The DHS Program User Forum
Discussions regarding The DHS Program data and results
Home » Data » Dataset use in Stata » Setting up pooled DHS data as panel
Re: Setting up pooled DHS data as panel [message #2515 is a reply to message #2509] Wed, 02 July 2014 21:56 Go to previous messageGo to previous message
Reduced-For(u)m
Messages: 292
Registered: March 2013
Senior Member

Hi Dan,

I wish I could be super helpful, but probably only a little helpful.

A good place to start is with the document I'm attaching, which comes from this thread (the "weighting" thread in general has a lot of discussion on this topic):

http://userforum.dhsprogram.com/index.php?t=tree&goto=82 &S=e3a92c3e8a765f0217181d74f8127581#msg_82

The major problem is that the DHS weighting design is intended for national (and sometimes sub-national) representativeness, but not for combining survey rounds - either within country over time, or across countries. The sample weights sum to the total sample size, and thus the meaning of some weight within some survey is lost when it is compared to an observation in another survey. The DHS way of handling that is to "de-normalize" the weights as described above. Then, in theory, the re-computed weights should work across survey rounds, and have implicit weighting for population size as well.

Unfortunately, if you read that document above, the "de-normalizing" process is complicated and requires you to bring in outside data that may or may not be good/useful. I've proposed other methods, such as forcing weights within a survey to sum to 1, and then multiplying them by some population size estimate to overlay population weights on the (DHS given) probability weights. I haven't done the math to see if this reduces to the formula provided by DHS, but I hope to get around to it at some point (I'm not a statistician/econometrician, so I'm worried I'm missing something with this method, even if the algebra seems reasonable).

You also have to re-define strata and cluster variables when using multiple survey rounds, so that cluster "101" in one survey is differentiated from cluster "101" in some other survey (and same with strata).

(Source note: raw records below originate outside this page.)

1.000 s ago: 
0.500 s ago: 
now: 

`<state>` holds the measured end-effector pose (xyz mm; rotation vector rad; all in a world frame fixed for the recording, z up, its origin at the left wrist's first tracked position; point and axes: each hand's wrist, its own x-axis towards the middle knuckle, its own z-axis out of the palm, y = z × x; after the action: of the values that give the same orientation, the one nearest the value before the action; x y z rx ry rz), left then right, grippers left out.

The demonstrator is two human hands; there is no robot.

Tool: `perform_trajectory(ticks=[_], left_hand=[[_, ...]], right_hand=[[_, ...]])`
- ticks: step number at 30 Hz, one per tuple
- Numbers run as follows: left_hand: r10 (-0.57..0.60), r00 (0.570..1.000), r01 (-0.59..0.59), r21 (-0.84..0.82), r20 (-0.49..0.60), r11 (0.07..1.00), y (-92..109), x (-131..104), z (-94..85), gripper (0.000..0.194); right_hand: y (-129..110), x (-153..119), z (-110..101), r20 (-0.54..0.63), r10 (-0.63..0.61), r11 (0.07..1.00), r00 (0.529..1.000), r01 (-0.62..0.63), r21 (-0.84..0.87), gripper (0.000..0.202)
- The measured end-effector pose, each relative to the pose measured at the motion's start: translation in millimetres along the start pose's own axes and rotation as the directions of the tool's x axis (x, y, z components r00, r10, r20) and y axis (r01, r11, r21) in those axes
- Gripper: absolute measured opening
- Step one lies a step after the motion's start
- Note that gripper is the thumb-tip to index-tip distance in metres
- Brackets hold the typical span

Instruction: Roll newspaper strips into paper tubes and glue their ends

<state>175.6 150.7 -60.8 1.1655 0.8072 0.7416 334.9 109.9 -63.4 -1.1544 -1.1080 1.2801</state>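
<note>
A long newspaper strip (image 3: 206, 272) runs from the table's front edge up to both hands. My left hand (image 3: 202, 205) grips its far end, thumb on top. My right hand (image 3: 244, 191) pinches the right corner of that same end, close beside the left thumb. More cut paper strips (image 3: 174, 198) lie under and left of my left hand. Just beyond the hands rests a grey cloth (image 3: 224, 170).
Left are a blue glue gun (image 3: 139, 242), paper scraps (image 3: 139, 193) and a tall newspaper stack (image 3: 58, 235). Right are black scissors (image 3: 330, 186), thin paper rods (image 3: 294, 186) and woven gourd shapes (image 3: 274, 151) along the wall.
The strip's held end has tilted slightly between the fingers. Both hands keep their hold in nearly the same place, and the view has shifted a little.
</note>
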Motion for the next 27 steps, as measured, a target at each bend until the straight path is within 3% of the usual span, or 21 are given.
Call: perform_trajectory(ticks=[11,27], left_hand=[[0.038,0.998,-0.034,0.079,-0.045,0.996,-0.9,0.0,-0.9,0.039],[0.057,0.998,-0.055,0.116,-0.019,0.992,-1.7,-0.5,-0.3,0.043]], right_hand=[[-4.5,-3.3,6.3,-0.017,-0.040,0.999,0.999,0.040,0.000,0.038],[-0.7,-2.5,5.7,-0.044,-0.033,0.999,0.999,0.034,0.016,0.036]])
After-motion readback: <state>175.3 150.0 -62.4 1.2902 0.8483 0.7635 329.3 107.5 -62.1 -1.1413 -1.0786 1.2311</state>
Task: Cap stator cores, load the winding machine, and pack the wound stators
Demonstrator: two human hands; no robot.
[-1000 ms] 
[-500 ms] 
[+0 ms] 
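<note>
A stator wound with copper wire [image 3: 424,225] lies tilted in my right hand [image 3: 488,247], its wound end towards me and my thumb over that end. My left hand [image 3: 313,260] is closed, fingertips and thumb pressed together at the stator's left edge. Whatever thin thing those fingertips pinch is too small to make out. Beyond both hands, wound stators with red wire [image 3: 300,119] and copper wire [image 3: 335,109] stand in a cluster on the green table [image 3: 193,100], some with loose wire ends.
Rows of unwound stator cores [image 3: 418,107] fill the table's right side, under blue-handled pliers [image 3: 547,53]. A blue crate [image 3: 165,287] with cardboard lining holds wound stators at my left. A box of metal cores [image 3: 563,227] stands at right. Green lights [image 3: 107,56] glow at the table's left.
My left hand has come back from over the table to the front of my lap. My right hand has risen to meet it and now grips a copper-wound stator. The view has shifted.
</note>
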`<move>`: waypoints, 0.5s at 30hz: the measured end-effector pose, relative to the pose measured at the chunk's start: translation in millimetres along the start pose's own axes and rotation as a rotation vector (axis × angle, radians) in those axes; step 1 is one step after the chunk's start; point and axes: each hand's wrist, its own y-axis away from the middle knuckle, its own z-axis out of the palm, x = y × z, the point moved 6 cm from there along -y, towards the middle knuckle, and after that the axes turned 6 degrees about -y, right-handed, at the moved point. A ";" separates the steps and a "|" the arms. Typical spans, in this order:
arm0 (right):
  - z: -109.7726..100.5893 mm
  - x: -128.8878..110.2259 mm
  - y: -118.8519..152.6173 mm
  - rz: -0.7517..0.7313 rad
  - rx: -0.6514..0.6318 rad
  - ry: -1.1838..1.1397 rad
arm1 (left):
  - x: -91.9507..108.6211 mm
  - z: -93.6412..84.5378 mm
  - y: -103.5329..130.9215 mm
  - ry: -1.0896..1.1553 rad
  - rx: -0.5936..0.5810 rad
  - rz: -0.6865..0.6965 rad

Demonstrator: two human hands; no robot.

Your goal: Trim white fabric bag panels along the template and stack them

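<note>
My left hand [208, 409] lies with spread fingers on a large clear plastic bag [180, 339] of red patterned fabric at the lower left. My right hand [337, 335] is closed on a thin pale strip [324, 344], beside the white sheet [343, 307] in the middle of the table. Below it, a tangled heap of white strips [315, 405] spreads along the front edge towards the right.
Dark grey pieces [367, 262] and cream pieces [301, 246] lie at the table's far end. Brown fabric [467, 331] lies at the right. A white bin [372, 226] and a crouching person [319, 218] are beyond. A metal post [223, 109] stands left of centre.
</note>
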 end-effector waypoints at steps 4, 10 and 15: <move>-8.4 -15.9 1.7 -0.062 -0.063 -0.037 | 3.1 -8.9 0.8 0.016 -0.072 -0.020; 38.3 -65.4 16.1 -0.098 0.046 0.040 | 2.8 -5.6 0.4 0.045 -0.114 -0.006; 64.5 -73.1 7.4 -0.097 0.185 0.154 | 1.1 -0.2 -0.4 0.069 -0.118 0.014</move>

I think the "do all the surveys separately" thing might be easiest for you, since you are effectively looking at one survey as one observation - so all the weighting and p-value/standard-error problems reduce to the regular single-round DHS method. Then again, if the sample sizes are fairly constant within-country, you should be able to just use the DHS-provided weights and get a very similar answer. You could also ignore weighting altogether, cluster your standard errors using ", cluster(clustervar)", skip the "svy" part, and just estimate an effect within the sample population that is not scaled to be population representative (only a problem if there are heterogeneous effects of X on Y across the population - otherwise, in a lot ways, one observation is as good as any another one).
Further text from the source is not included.